Technology for the digital transmission of radio signals, such as between a mobile phone and a base radio station. TDMA technology divides signals into sequential parts of a defined length, placing each part in a specific interval information channel and then recomposing the parts at the end of the channel.

TIC (Transparent Internet Caching)

A special form of network caching that is transparent to both the requestor and the requestee. The TIC transparently intercepts the content request and delivers the requested content if its cache has a copy.
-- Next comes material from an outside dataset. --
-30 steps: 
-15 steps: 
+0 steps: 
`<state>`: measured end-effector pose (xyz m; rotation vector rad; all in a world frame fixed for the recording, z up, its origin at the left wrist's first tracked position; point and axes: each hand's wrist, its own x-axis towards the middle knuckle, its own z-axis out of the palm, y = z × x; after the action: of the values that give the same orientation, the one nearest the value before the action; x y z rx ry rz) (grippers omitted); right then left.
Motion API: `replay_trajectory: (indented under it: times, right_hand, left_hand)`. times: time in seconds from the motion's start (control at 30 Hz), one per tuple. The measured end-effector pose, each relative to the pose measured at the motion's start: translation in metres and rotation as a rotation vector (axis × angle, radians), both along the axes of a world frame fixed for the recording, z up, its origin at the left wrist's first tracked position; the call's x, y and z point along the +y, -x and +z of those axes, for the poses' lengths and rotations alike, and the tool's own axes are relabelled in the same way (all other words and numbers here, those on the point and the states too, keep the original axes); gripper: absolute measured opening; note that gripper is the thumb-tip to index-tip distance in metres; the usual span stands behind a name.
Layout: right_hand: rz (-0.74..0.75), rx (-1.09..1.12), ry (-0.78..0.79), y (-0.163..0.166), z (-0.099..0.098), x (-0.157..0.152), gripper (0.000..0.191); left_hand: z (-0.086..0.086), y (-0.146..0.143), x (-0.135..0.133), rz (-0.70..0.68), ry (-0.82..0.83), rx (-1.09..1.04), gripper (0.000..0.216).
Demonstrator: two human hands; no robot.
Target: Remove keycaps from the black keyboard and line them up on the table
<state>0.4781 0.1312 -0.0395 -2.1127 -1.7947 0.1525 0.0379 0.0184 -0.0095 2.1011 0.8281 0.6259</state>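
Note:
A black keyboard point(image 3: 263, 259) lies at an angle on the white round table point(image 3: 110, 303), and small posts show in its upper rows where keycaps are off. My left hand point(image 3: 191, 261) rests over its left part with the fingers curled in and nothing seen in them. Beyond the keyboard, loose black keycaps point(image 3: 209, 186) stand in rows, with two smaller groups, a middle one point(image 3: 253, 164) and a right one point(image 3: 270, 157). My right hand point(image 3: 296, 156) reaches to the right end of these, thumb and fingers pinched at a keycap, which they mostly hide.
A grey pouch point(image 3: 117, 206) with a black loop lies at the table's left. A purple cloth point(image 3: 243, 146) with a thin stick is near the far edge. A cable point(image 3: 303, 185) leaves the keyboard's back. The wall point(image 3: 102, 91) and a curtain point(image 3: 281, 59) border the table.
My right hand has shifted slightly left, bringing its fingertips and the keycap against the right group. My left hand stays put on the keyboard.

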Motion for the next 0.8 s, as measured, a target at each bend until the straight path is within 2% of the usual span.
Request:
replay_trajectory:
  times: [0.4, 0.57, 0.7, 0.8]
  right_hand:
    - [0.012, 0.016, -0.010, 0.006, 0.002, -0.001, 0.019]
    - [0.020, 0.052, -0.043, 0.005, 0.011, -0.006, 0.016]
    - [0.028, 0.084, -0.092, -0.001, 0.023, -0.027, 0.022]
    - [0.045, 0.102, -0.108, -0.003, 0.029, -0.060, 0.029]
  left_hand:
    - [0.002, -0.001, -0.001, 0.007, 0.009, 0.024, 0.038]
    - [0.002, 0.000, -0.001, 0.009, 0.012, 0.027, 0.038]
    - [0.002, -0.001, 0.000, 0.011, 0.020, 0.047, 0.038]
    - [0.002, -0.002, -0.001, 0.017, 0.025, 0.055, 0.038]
TM Forum (TeleManagement Forum)

A global industry association of more than 850 companies that collaborate to reduce technological and cultural barriers between digital service providers and their technology and service providers, system integrators, and consultants in the telecommunications sector.

ToIP (Telephony over IP)

Often used synonymously with VoIP, this term, however, has a broader meaning as it includes advanced telephony services (such as video, messaging and call processing services, etc.) in addition to basic voice calling.

Analog Transmission

A method of transmitting voice, data, image, or video information using a continuous signal that varies in amplitude, phase, or other properties, in proportion that of a variable. One example is the transfer of a source signal using an analog modulation method such as frequency modulation (FM) or amplitude modulation (AM), or no modulation at all. In Telco networks, analog transmission has commonly been replaced by digital transmission technologies.

TRX

Radio transmitters located in BTS.

TTM (Time-To-Market)

The total time needed to bring a product its conception to its availability on the market. Companies use timeto-market metrics when developing and introducing new products to achieve first-mover advantages (e.g. market share, sales revenue).
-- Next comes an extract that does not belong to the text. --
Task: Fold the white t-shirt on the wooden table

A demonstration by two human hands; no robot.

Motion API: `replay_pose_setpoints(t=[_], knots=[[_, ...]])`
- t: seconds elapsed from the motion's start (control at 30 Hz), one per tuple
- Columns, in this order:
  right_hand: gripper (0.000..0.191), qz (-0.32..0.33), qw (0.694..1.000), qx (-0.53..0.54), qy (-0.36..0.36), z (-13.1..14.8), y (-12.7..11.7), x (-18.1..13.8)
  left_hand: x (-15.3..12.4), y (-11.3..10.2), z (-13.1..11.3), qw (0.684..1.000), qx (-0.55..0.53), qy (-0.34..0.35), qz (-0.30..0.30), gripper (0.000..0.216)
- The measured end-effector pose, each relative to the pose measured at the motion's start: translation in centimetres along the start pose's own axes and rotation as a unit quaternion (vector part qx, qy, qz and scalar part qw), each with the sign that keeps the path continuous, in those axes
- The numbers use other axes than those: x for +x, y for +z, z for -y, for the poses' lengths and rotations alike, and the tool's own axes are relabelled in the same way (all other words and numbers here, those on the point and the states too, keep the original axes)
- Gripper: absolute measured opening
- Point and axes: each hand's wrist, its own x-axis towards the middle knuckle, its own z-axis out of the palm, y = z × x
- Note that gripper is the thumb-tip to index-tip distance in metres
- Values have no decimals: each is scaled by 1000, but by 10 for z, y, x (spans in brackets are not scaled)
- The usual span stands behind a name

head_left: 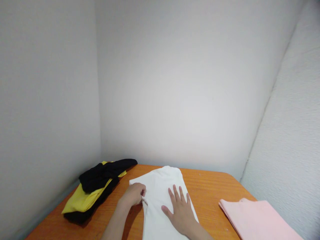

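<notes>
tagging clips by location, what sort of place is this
Most likely the corner of a plain indoor room; home or workplace, I can't tell. Bare pale walls meet behind a wood-grained table bearing white cloth, folded pink cloth and a black-and-yellow fabric pile.

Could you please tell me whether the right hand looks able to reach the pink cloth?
Probably yes: the right hand lies open on the white cloth, with only table showing between that and the pink cloth.

Your cloth point(156, 218) is plain white; the pile point(97, 191) is black and yellow; the fabric point(258, 218) is plain pink. Your table point(210, 190) is orange, wood-grained; the walls point(187, 83), pale grey.
</notes>
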Motion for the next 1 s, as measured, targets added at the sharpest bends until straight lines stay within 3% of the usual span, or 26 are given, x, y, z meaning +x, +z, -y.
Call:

UMTS (Universal Mobile Telecommunications System)

See 3G.

Unbundling

The service that allows telephone operators other than Telecom Italia to rent the final part of the telephone wire pair, that is, the copper cable that connects the Telecom Italia unit to the user location by disconnecting it from Telecom devices and connecting it to their own.

UPF 5G (User Plane Function)

A fundamental component of the architecture of the 3GPP's New Radio (NR) mobile core infrastructure system. UPF is the evolution of the data plan for a Control and User Plane (CUPS) separation strategy, introduced for the first time by 3GPP in their Release 14 specifications as an extension of the existing 4G/LTE EPC (Evolved Packet Core).

UPS

Uninterruptible power supply.

URLLC (Ultra-Reliable Low-Latency Communication)

A set of features that offer low latency and very high reliability for mission-critical applications such as the industrial internet, smart grids, remote surgery, and vRAN intelligent transport systems.

V2X (Vehicle-to-Everything)

A system – a family of use cases – which enables vehicles to communicate with other vehicles (V2V), infrastructure (V2I), network servers (V2N) and vulnerable users (pedestrians and cyclists) using existing communications technologies in order to improve safety, traffic efficiency and overall mobility. Communication can take place either directly between devices (over 3GPP PC5 and IEEE ITS-G5 standard interfaces) or indirectly via the network (V2N2X); In the latter case, the only available technology is 3GPP technology over Uu interface.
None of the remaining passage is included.